[Available data]

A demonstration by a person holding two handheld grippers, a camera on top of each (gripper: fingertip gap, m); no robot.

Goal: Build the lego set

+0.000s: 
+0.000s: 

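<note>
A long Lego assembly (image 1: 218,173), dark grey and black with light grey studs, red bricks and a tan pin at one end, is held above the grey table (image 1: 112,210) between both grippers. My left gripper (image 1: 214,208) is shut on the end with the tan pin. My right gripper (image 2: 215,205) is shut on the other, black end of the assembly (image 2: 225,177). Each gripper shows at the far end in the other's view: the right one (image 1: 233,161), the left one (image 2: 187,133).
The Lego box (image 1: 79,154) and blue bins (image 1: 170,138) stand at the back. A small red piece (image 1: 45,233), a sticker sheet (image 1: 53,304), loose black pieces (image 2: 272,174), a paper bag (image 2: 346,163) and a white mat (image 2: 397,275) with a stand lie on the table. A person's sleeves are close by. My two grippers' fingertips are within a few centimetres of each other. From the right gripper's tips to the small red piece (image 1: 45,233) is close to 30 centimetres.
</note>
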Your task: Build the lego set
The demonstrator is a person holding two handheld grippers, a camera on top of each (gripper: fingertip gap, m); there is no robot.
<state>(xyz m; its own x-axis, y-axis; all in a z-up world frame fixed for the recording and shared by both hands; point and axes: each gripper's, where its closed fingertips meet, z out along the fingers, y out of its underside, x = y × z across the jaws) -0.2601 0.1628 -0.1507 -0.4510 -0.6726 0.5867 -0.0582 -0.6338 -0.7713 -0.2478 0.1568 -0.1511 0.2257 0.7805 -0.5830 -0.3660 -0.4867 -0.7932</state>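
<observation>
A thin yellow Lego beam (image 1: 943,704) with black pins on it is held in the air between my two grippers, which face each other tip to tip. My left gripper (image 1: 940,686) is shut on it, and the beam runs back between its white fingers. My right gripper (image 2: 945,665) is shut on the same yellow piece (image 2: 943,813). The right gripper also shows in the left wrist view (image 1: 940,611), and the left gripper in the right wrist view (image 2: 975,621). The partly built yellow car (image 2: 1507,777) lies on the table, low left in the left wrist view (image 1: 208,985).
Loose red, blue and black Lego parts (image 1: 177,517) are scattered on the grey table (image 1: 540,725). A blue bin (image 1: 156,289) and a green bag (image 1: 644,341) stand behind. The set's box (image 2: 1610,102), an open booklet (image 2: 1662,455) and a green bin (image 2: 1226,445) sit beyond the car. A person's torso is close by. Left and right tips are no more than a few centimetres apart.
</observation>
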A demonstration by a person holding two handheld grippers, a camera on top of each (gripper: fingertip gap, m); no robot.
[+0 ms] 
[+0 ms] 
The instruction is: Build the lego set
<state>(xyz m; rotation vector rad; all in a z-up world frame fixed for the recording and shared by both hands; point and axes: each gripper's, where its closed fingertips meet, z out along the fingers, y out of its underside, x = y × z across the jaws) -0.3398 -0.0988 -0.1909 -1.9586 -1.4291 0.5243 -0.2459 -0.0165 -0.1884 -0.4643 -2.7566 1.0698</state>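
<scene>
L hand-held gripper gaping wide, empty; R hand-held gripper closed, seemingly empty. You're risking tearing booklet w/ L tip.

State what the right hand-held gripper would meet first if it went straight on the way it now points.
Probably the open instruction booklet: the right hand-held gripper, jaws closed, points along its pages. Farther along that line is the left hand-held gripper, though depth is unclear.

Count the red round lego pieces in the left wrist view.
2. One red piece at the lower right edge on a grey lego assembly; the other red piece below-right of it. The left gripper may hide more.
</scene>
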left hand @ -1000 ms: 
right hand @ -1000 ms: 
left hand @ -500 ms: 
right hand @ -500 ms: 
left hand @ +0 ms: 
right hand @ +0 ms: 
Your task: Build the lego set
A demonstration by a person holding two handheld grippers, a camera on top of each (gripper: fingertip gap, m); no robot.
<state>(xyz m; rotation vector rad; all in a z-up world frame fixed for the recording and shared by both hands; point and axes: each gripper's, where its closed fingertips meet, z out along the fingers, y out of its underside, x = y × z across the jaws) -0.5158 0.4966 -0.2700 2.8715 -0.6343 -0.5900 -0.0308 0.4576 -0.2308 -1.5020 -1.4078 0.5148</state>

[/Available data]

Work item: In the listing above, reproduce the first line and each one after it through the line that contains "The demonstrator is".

Answer:
A demonstration by a person holding two handheld grippers, a camera on top of each (gripper: fingertip gap, m); no robot.

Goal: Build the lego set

+0.000s: 
+0.000s: 

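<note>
A long Lego assembly (image 1: 218,173), dark grey and black with light grey studs, red bricks and a tan pin at one end, is held above the grey table (image 1: 112,210) between both grippers. My left gripper (image 1: 214,208) is shut on the end with the tan pin. My right gripper (image 2: 215,205) is shut on the other, black end of the assembly (image 2: 225,177). Each gripper shows at the far end in the other's view: the right one (image 1: 233,161), the left one (image 2: 187,133).
The Lego box (image 1: 79,154) and blue bins (image 1: 170,138) stand at the back. A small red piece (image 1: 45,233), a sticker sheet (image 1: 53,304), loose black pieces (image 2: 272,174), a paper bag (image 2: 346,163) and a white mat (image 2: 397,275) with a stand lie on the table. A person's sleeves are close by. My two grippers' fingertips are within a few centimetres of each other. From the right gripper's tips to the small red piece (image 1: 45,233) is close to 30 centimetres.
</note>
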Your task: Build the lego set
The demonstrator is a person holding two handheld grippers, a camera on top of each (gripper: fingertip gap, m); there is no robot.

This brings the exercise to completion.